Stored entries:
★ ★ ★
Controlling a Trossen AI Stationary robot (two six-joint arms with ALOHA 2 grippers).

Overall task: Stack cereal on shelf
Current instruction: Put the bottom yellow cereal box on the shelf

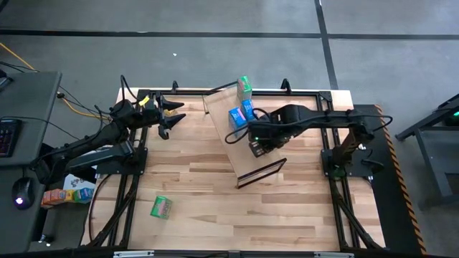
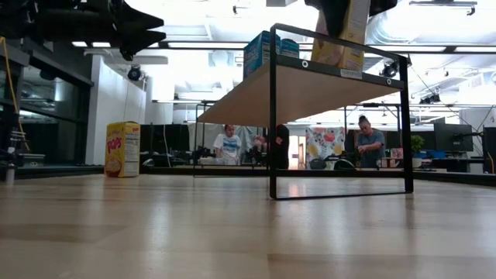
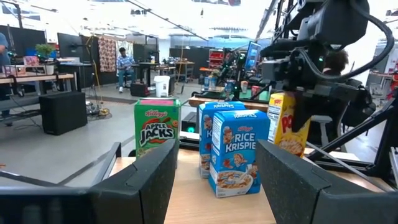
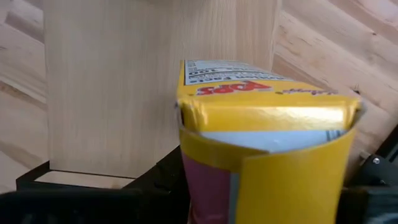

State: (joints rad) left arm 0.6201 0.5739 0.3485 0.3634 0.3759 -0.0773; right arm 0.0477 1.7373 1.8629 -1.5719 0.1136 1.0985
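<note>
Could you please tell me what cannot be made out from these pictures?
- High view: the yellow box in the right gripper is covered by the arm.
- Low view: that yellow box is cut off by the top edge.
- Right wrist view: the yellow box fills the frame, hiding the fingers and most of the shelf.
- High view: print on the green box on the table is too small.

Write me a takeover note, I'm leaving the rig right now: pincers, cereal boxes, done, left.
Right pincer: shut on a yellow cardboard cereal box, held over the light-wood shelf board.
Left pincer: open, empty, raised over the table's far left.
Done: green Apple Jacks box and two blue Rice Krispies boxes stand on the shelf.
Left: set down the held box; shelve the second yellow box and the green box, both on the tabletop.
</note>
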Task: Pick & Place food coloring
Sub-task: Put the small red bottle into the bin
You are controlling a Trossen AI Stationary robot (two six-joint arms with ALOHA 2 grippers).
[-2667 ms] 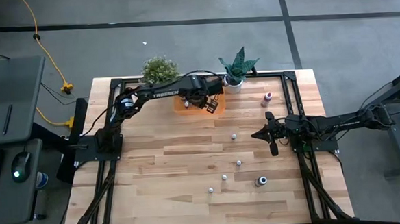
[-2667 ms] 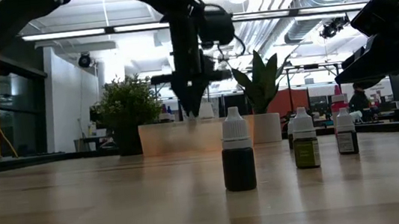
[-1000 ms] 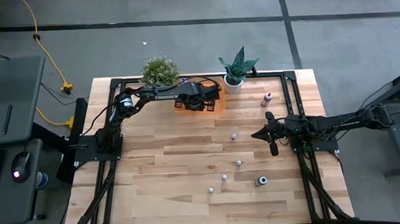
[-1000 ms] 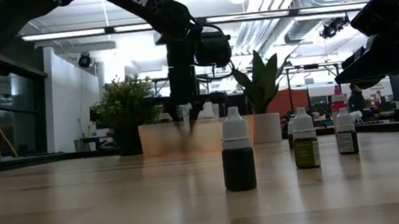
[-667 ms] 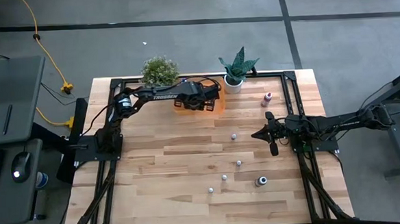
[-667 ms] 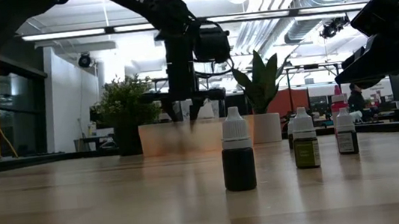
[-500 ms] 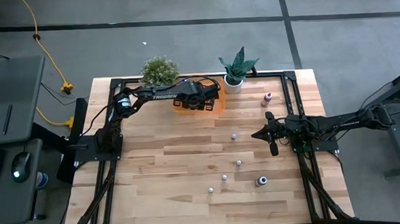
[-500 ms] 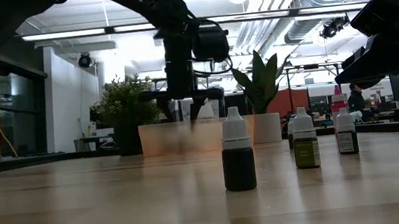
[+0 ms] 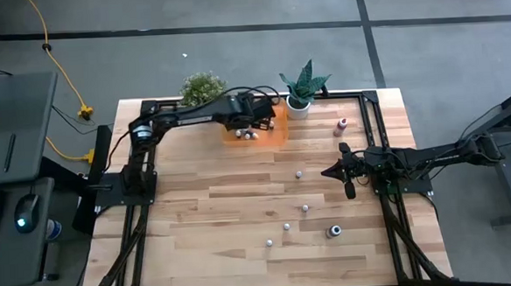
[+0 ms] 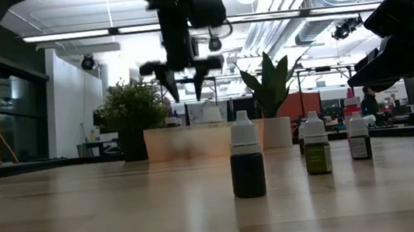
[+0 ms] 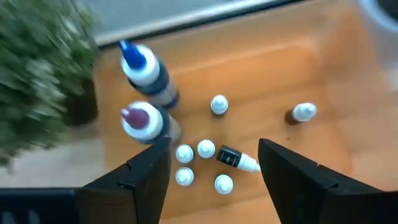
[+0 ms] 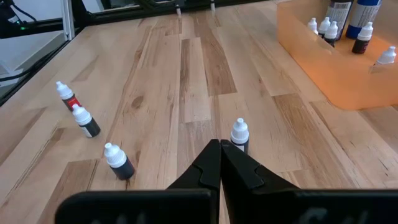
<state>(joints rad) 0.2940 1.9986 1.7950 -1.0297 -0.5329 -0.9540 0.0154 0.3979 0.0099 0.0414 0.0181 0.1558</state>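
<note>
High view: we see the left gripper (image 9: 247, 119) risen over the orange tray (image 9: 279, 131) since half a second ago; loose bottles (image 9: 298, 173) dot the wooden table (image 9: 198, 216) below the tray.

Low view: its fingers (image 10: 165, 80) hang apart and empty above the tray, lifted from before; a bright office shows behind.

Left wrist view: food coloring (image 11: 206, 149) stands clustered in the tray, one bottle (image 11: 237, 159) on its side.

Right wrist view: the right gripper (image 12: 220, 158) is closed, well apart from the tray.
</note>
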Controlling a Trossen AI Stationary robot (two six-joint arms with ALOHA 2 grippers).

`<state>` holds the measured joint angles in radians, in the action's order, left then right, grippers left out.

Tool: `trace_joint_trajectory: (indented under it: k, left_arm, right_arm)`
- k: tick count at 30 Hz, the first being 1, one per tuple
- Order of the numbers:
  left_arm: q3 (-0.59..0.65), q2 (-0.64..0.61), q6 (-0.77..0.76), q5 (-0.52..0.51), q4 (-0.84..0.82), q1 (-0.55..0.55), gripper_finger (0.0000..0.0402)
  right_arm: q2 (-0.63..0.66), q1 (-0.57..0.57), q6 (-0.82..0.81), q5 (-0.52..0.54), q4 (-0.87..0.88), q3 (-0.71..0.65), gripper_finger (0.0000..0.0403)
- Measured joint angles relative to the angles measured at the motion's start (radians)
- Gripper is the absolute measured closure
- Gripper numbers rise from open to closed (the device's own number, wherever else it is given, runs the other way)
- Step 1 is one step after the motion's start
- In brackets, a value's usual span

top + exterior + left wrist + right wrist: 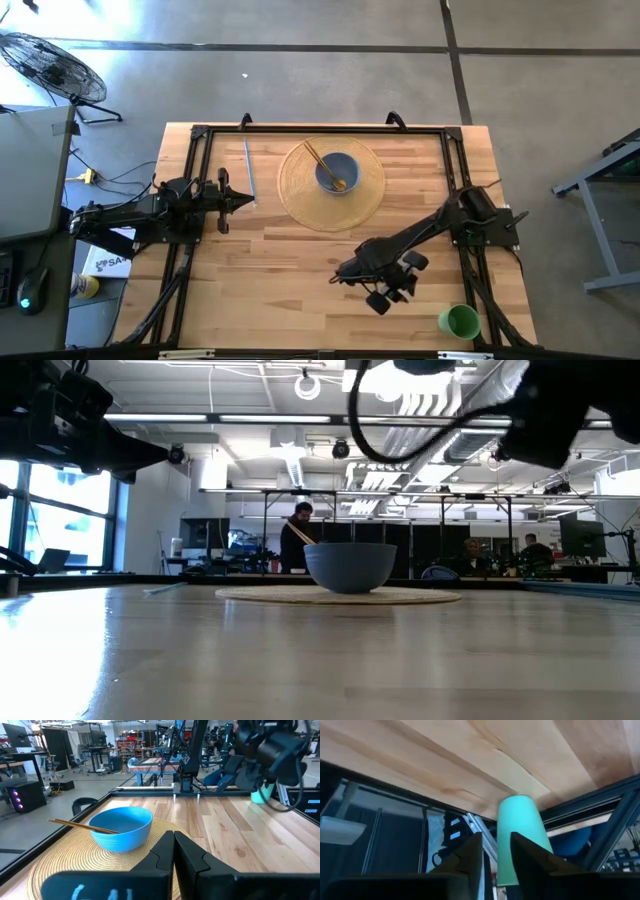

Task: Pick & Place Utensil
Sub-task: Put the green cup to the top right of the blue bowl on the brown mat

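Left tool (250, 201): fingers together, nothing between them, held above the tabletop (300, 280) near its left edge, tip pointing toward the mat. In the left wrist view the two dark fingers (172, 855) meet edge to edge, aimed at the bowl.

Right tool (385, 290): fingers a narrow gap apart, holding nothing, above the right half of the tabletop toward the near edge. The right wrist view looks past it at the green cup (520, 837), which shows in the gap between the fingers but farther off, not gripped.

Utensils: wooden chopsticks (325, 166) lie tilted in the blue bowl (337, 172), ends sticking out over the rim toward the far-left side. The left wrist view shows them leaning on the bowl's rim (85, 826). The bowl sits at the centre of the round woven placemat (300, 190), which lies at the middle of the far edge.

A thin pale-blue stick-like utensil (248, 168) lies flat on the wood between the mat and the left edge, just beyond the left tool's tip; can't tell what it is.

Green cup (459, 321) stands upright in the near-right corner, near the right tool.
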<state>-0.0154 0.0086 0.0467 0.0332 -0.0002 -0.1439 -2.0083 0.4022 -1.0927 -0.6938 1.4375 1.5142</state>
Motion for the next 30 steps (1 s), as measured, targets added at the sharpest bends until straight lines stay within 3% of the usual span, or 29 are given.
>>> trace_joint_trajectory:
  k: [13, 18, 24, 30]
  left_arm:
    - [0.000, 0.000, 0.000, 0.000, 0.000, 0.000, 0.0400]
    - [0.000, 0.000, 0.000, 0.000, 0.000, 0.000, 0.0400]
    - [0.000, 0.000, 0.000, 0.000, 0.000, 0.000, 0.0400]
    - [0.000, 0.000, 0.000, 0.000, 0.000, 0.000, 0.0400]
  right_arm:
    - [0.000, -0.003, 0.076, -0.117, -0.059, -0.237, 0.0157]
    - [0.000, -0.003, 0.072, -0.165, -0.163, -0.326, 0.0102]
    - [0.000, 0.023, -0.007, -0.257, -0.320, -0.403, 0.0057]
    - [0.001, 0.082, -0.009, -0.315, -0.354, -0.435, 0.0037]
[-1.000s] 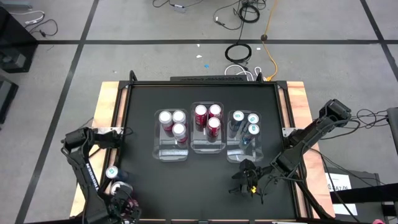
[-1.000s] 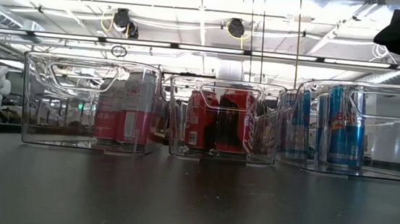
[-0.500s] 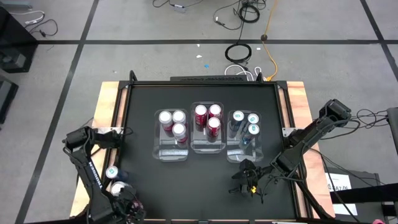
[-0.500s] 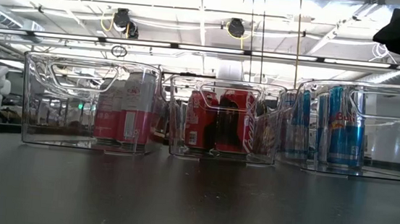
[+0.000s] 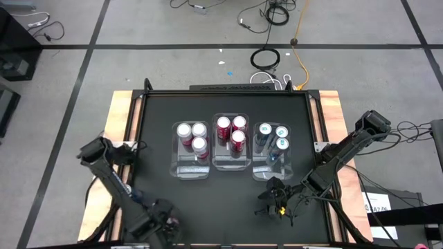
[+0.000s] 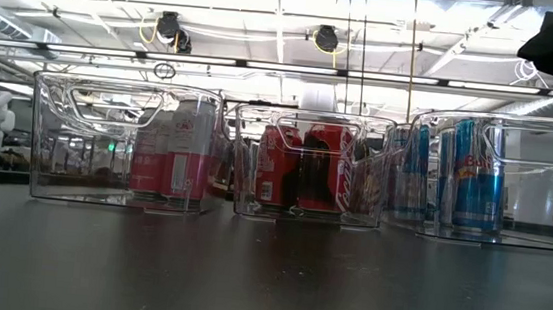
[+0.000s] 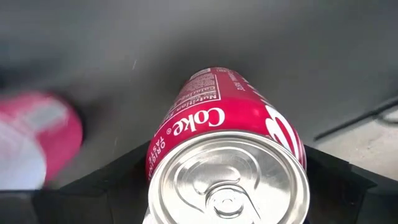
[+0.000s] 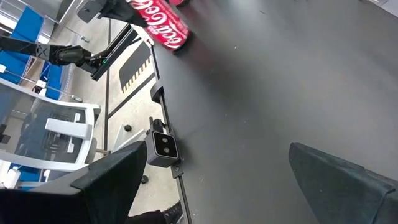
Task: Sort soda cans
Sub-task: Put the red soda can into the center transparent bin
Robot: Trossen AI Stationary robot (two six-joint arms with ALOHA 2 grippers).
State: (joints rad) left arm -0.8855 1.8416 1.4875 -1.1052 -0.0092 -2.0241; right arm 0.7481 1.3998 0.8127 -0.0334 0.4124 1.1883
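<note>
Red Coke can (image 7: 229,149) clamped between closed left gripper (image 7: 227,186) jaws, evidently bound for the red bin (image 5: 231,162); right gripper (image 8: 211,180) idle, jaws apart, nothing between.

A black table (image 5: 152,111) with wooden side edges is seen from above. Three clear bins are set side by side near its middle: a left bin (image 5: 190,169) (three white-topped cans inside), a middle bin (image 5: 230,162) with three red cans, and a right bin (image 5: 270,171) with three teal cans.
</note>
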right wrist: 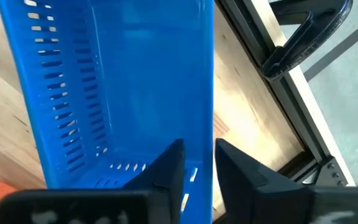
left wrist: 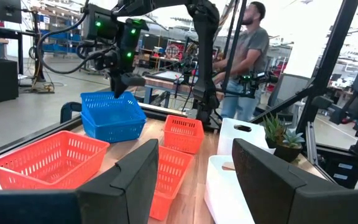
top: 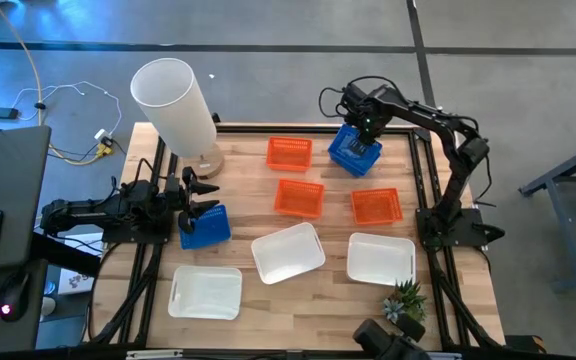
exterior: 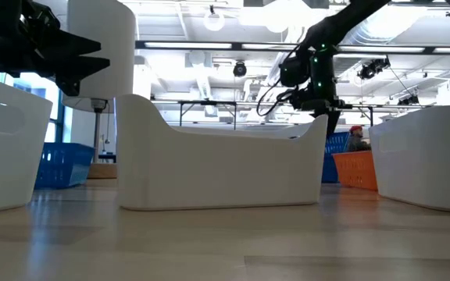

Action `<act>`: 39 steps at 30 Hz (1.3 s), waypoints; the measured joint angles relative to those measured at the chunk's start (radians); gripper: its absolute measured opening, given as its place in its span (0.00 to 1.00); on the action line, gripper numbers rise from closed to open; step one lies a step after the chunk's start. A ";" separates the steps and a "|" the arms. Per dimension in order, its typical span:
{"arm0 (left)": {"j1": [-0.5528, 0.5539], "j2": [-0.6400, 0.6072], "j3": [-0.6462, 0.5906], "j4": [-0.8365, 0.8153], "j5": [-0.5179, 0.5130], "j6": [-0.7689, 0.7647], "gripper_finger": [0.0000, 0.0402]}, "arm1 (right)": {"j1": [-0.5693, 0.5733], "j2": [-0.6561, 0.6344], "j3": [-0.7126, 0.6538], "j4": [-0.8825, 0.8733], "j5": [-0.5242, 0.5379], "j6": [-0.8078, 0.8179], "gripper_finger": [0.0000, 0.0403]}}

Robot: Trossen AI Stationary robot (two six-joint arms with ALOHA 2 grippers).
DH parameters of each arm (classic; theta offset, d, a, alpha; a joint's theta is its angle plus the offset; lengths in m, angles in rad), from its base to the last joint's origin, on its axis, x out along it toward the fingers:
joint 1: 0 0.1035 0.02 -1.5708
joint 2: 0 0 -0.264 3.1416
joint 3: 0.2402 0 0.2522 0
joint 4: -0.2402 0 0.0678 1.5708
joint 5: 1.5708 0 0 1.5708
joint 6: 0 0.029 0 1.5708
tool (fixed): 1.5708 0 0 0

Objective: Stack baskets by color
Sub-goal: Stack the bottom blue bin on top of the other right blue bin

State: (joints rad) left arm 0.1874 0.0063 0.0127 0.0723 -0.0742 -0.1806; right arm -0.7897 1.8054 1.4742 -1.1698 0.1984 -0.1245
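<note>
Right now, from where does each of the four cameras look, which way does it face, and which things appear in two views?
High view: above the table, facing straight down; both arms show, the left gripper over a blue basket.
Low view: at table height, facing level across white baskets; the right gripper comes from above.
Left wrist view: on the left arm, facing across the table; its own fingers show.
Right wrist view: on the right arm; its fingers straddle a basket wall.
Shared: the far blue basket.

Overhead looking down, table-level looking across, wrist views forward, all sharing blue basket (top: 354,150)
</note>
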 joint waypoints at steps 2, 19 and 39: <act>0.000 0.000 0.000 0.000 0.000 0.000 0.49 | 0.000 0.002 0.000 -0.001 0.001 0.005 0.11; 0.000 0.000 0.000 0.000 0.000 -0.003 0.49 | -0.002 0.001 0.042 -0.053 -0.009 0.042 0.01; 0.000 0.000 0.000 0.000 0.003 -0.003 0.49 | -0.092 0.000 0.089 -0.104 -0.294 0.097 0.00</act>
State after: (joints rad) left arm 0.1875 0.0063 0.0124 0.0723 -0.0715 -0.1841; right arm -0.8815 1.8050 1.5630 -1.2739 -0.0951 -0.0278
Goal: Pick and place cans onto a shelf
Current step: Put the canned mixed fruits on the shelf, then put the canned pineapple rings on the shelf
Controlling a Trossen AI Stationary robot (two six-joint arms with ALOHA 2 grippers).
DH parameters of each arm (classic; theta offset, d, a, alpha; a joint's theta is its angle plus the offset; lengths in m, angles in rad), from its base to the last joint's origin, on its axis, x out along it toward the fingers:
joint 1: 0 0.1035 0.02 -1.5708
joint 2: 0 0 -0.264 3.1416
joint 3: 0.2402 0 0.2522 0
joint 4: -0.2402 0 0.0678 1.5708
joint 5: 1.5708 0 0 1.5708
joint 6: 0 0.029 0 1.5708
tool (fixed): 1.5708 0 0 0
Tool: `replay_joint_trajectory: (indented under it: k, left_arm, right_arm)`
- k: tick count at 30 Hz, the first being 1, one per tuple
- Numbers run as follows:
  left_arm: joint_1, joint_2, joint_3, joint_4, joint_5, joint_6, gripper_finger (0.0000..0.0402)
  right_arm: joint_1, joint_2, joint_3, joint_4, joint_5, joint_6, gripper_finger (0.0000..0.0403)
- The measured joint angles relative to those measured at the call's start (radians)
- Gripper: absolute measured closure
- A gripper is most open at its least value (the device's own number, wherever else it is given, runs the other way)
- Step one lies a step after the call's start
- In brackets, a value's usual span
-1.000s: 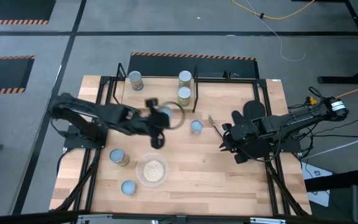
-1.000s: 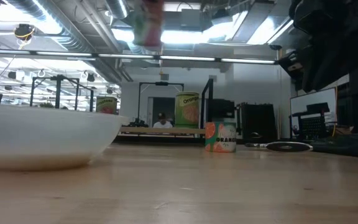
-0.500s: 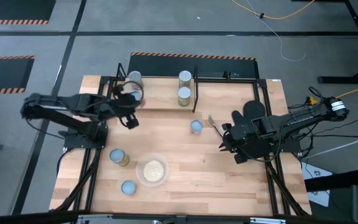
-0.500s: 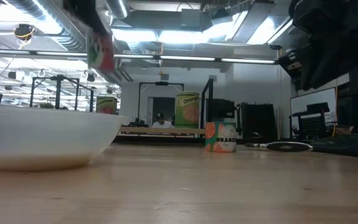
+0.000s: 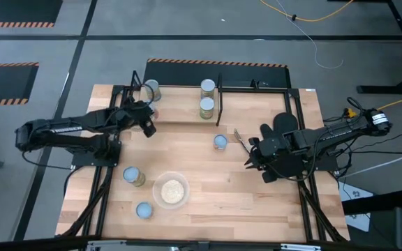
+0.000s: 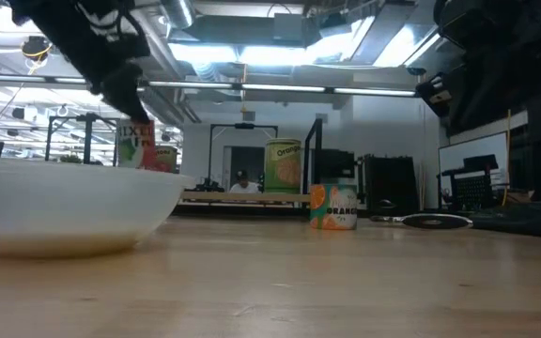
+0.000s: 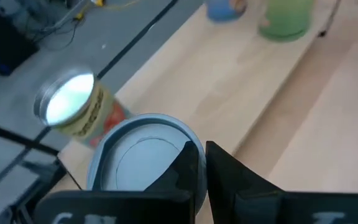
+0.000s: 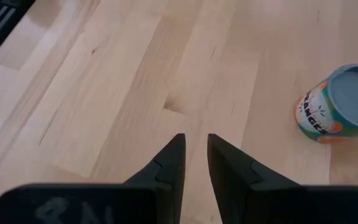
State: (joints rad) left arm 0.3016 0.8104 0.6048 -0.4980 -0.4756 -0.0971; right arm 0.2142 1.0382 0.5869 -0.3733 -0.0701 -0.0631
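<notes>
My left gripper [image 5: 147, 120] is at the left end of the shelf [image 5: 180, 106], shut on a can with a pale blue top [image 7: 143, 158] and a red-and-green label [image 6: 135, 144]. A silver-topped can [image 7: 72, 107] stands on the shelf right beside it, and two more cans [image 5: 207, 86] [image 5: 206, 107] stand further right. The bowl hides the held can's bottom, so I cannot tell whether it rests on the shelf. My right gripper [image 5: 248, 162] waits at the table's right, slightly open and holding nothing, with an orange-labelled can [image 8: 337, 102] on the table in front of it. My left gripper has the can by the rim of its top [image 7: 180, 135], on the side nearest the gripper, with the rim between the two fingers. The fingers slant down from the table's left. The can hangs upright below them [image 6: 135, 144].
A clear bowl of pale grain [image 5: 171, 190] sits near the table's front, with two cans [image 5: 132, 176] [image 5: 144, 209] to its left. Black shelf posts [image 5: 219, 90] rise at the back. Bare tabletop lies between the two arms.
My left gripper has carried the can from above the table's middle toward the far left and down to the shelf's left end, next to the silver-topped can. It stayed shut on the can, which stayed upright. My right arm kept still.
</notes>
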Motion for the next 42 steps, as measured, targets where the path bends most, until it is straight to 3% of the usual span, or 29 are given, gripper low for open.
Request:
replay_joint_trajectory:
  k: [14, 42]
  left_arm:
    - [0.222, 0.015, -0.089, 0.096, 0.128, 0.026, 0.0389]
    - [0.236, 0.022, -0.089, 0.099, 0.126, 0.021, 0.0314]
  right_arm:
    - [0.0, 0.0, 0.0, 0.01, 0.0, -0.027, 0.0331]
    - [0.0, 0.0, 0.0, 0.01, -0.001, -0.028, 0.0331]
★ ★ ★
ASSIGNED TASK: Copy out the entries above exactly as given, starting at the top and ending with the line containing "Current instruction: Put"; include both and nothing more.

EXERCISE SOLUTION:
Controlling a Trossen AI Stationary robot (two six-joint arms with ALOHA 2 grippers).

Overall task: Stack cereal on shelf
Current instruction: Put the bottom yellow cereal box on the shelf

The response to this exercise is now complete.